Sapendo quello che sa su quanto sia normale gestire un’aula gremita, Walter si è sentito protettivo nei confronti del suo personaggio e ha voluto porre maggiore enfasi sul fatto che Melissa fosse stata costretta a insegnare due serie di programmi contemporaneamente.

“Ho detto: ‘Dobbiamo smetterla di dire a 30 bambini come se fosse un assassino. Perché in tutto il Paese gli insegnanti hanno a che fare con più di 40 ragazzi. Quindi non facciamo sembrare Melissa inadeguata. Non è che non riesca ad avere a che fare con qualche bambino in più. È la combinazione di classi in una stanza.

Walter definisce le riprese con una classe più numerosa in questa stagione “un bel pasticcio caotico”. “I ragazzi sono dei veri professionisti. Quando sentono “La telecamera è accesa”, stanno zitti”, dice. “Parlano dei loro fratelli e sorelle e degli animali domestici che hanno e di tutte le cose che fanno i bambini quando diventano migliori amici in 30 secondi, e poi la telecamera si alza e sono tutti silenziosi.
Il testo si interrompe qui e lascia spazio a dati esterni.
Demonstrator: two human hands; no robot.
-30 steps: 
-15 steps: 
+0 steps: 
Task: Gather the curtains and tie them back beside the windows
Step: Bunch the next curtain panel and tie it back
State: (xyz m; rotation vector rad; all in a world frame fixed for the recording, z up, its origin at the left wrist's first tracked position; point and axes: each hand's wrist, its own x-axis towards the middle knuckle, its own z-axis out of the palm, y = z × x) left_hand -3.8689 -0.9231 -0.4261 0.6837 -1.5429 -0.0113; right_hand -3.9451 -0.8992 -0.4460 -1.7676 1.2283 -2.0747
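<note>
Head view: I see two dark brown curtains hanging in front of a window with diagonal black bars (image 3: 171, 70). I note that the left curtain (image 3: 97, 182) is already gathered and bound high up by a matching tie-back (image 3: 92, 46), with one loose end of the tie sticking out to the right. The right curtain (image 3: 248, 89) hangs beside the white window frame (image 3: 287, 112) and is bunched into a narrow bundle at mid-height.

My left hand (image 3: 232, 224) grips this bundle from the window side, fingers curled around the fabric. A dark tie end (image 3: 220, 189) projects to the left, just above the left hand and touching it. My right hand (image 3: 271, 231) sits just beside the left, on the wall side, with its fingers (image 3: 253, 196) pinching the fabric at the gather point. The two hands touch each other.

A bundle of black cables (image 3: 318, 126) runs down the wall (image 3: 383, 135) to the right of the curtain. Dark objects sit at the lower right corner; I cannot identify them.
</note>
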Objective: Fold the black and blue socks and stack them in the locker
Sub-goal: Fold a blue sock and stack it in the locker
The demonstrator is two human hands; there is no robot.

“Ma in queste scene particolari, avevo bisogno che non fossero silenziose”, dice. “E se chiedi ai bambini di 9 anni di fare un po’ di rumore, fai in modo che i bambini dicano, ‘Aaaaaah!’, o ottieni qualcosa di insensato, ‘Blah blah blah.’ Sono 9! Sono appena entrati nel business, tipo, una settimana fa, quindi non sono necessariamente abili nell’improvvisazione. Così ho detto: ‘Non dire “La fotocamera è alzata”. Non far loro sapere che stiamo rotolando. So che abbiamo iniziato, ma i bambini non lo sapranno e parleranno con un tono di voce normale.’ L’abbiamo fatto per l’intera giornata e ha funzionato magnificamente. Erano davvero loro stessi, bambini normali. Ero così orgoglioso”.